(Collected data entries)
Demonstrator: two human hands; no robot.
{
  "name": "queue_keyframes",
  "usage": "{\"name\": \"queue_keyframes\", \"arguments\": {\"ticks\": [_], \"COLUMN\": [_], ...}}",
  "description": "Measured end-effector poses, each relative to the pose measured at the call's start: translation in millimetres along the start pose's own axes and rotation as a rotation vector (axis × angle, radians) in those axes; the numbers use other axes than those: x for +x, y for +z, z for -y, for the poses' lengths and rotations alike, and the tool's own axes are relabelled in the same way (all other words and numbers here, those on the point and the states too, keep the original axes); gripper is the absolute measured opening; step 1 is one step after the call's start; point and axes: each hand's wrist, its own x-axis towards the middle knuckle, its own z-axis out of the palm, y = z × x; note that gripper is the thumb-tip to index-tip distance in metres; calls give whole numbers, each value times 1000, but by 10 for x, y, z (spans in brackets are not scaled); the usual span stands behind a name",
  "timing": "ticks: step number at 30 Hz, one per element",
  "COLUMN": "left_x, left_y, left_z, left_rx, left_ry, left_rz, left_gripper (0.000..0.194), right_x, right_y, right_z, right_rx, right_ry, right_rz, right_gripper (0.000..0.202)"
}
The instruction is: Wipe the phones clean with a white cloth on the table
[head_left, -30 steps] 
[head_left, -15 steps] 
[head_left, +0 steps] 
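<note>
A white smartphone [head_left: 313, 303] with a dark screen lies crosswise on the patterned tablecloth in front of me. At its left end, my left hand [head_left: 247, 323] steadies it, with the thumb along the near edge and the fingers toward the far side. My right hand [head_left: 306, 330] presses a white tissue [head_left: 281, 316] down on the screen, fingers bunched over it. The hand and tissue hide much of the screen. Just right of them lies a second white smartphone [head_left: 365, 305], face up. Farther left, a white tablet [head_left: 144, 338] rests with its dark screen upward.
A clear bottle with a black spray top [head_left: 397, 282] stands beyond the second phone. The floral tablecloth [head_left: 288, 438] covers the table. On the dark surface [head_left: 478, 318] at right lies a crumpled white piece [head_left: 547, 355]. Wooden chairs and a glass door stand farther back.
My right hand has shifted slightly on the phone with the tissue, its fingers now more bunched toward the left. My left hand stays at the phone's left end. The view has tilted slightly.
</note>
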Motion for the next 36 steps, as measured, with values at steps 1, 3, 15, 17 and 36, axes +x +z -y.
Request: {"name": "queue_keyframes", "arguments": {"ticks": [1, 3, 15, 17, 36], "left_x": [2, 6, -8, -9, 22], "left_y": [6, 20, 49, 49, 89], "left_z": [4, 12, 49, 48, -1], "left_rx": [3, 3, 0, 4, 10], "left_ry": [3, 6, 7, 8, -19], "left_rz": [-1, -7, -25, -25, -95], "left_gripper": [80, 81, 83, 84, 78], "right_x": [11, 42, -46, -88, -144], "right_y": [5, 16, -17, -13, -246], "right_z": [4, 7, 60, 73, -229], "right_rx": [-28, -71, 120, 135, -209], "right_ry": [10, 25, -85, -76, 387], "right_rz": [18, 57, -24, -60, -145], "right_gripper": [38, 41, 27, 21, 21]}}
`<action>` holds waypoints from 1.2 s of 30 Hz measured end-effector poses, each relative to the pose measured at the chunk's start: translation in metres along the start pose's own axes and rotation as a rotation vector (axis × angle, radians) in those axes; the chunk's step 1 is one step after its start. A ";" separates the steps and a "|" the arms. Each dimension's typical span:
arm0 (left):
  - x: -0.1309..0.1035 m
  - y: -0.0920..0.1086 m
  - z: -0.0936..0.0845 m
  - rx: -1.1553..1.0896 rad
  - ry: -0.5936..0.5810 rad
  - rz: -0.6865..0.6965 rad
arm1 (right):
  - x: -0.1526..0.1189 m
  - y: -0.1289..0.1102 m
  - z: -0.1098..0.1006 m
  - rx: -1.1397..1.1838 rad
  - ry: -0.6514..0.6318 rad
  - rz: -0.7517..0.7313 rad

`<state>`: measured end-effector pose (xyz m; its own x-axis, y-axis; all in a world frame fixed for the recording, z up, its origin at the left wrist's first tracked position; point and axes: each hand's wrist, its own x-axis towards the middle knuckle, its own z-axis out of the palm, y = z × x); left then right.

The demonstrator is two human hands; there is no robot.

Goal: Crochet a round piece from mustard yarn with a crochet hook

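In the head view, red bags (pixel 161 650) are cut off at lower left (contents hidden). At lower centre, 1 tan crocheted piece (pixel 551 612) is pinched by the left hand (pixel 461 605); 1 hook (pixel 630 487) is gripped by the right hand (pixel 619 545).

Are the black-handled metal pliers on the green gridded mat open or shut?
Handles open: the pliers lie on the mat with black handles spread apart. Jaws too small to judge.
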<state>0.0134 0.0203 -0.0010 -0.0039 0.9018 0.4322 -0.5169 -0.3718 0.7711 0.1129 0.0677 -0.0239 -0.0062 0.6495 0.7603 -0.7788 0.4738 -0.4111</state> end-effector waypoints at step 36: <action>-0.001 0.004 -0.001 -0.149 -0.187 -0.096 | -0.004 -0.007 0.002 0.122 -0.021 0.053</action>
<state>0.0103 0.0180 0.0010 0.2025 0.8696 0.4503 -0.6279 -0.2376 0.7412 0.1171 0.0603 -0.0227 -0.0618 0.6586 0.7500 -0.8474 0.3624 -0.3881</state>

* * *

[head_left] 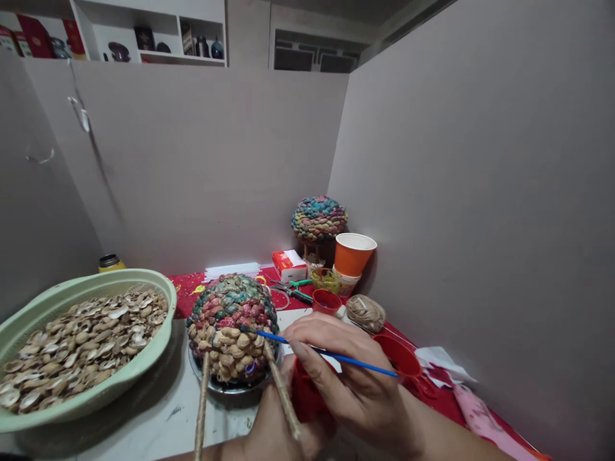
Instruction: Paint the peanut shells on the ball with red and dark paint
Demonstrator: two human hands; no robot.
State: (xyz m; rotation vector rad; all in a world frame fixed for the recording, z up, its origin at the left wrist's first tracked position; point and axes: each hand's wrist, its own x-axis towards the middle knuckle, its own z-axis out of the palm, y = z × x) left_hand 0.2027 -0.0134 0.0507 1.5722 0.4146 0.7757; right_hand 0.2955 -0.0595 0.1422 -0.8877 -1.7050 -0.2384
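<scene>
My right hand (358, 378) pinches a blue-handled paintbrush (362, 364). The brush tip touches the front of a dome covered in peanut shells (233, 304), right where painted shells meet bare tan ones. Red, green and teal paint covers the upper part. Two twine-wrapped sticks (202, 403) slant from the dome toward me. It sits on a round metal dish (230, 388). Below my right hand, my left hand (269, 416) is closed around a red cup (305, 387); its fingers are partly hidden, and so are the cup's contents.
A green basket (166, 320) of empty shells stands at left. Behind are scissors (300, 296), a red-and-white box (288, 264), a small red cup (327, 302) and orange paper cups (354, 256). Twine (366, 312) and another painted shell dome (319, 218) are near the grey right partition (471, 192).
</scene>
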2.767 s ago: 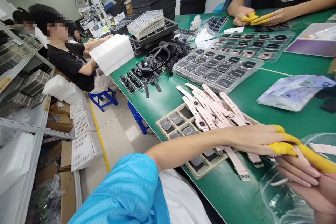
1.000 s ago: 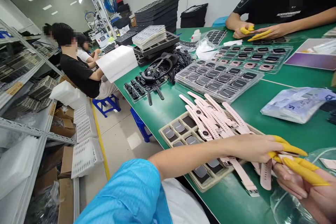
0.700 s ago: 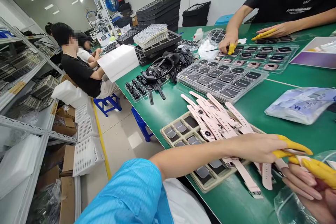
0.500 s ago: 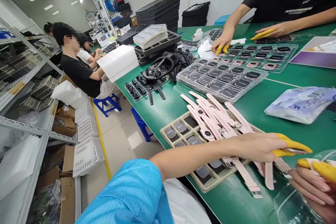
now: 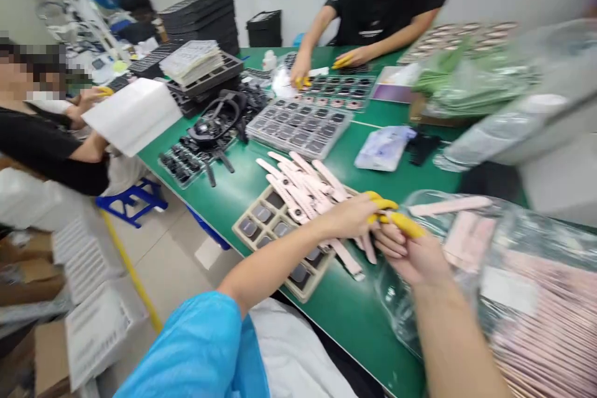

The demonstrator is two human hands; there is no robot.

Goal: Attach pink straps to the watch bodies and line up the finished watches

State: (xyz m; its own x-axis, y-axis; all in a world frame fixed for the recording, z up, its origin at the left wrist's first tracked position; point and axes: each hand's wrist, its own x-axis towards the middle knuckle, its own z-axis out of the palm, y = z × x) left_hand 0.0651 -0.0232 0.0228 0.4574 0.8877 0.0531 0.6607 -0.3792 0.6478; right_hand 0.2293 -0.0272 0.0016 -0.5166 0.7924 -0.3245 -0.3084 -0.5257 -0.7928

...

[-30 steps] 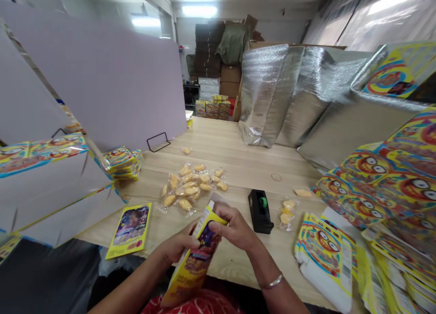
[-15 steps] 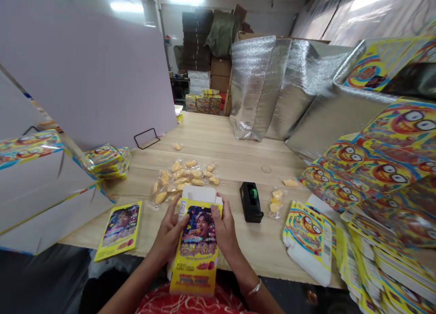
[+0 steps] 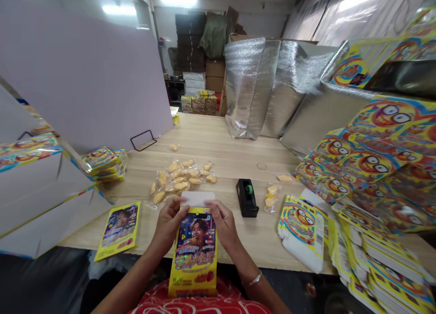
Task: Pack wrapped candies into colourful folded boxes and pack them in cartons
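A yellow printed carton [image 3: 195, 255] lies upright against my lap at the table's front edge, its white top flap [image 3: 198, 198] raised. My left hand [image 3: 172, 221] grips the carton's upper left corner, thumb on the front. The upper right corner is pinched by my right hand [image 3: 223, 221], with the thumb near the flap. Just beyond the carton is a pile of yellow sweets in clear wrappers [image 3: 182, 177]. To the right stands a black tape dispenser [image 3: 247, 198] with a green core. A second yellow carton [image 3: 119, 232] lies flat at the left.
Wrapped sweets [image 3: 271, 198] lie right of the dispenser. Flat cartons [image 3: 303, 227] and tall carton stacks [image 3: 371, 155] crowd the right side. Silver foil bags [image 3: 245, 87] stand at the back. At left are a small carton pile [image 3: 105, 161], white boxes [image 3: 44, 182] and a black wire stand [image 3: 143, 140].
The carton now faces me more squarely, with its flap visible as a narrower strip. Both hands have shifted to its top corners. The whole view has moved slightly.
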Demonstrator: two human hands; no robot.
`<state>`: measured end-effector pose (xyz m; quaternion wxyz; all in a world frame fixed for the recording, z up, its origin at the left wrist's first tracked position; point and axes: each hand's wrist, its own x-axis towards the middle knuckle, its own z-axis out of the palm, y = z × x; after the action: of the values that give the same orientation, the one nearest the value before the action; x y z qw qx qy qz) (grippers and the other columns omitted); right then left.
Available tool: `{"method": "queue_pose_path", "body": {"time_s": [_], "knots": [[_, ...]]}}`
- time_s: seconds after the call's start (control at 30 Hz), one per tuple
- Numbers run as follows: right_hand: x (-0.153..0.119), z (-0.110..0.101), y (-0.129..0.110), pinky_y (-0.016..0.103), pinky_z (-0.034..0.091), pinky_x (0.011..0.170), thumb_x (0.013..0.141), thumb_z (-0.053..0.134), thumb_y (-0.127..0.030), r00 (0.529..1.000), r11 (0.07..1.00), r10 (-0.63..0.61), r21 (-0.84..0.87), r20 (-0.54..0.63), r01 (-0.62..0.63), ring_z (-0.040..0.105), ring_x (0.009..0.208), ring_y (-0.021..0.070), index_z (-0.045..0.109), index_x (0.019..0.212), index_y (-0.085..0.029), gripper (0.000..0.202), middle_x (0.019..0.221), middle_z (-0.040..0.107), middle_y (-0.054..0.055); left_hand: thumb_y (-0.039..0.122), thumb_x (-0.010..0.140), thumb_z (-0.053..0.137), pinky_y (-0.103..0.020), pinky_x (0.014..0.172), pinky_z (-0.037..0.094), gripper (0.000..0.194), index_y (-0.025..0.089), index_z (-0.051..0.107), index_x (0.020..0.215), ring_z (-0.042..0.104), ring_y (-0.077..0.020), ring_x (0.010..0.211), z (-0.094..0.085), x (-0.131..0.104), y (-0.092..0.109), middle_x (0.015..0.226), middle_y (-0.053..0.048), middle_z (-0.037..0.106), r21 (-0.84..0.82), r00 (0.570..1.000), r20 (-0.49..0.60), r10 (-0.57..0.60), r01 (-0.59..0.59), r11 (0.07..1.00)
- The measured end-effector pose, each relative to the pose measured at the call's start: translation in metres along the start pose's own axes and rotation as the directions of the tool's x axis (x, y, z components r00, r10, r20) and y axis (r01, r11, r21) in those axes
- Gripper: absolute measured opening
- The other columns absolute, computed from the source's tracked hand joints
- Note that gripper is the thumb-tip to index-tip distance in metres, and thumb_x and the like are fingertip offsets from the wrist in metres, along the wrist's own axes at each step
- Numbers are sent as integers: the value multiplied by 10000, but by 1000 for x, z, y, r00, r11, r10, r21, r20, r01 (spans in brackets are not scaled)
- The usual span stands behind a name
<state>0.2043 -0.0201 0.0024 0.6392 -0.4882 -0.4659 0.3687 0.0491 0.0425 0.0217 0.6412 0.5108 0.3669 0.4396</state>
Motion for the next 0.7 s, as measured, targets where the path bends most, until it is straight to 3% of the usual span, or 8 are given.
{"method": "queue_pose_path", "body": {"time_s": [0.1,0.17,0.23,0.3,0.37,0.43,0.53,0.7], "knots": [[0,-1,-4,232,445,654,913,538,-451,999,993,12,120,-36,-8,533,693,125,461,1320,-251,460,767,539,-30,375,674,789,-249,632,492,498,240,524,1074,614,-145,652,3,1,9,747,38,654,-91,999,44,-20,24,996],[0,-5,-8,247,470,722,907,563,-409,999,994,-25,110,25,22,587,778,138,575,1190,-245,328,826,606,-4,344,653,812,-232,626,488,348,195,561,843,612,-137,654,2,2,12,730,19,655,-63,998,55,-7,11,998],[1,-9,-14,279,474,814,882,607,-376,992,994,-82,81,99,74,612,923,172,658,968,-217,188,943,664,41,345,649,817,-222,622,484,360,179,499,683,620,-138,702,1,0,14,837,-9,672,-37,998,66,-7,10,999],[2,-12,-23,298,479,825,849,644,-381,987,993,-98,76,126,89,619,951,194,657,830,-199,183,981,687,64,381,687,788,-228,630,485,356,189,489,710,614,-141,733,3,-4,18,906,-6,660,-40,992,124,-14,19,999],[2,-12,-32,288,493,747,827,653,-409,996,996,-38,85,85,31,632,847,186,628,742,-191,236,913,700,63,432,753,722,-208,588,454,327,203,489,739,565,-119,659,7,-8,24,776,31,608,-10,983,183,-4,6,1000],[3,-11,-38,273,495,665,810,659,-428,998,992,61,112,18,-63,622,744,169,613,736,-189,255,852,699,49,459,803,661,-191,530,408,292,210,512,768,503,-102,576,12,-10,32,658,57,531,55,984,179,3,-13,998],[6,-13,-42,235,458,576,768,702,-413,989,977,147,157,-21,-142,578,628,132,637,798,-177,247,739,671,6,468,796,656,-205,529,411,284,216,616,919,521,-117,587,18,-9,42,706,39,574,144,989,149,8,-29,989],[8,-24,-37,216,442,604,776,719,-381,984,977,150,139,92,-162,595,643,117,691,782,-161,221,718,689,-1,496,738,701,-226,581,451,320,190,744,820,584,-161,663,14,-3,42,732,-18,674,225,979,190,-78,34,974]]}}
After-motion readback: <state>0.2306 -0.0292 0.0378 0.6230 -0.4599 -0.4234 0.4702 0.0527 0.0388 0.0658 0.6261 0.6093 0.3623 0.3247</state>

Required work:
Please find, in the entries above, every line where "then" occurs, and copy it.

Task response:
`<state>`: measured end-effector pose (xyz m; its own x-axis, y-axis; all in a world frame fixed for the recording, z up, its origin at the left wrist's first tracked position; point and axes: each hand's wrist, its own x-axis towards the middle knuckle, its own z-axis out of the palm, y = z × x); left then right.
`<state>`: measured end-effector pose (xyz m; quaternion wxyz; all in a world frame fixed for the recording, z up, its origin at the left wrist's first tracked position; point and axes: each hand's wrist, its own x-axis towards the middle knuckle, its own z-axis out of the palm, y = z × x; after the action: of the values that give the same orientation, the one nearest the value before the action; x y z qw qx qy qz) (grippers and the other columns omitted); right then left.

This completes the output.